◆ How to complete this task
Please repeat the whole listing exactly, but leave out any picture it holds.

BEGIN Provided data

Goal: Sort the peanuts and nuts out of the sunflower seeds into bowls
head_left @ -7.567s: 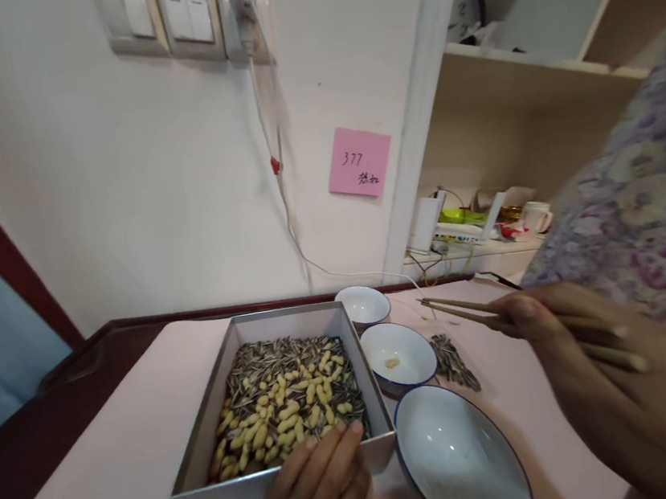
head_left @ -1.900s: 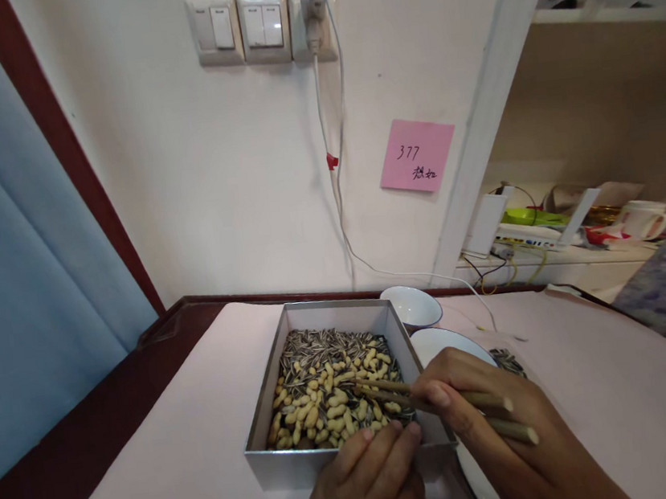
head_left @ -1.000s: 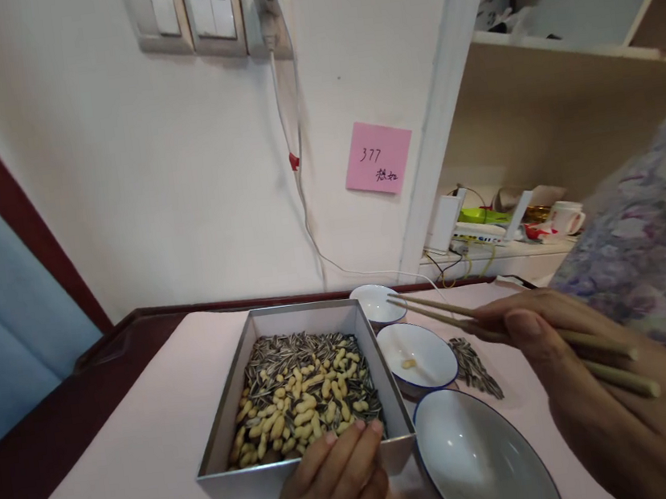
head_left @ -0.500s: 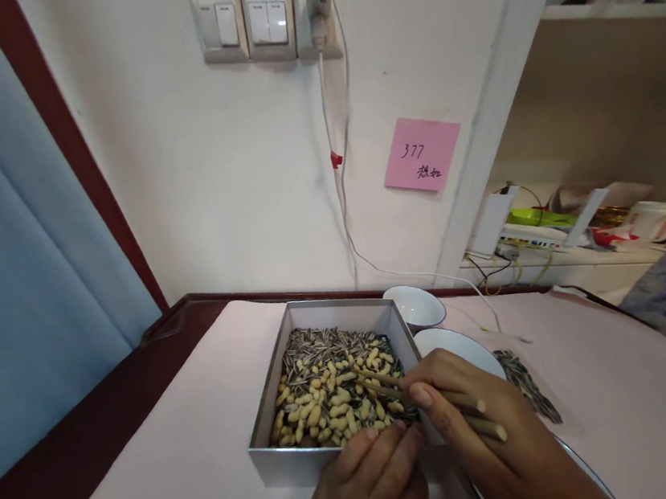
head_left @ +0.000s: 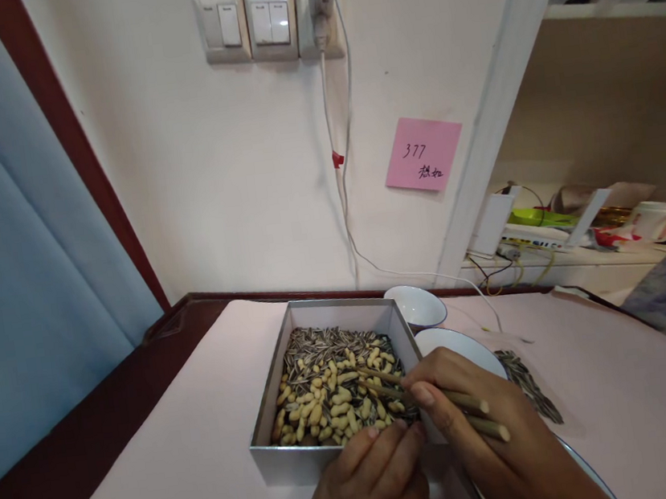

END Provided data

◆ Reply
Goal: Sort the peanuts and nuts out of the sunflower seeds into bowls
head_left @ -7.567s: 
head_left @ -1.900s: 
head_left @ -1.000s: 
head_left @ -0.500s: 
head_left @ +0.000s: 

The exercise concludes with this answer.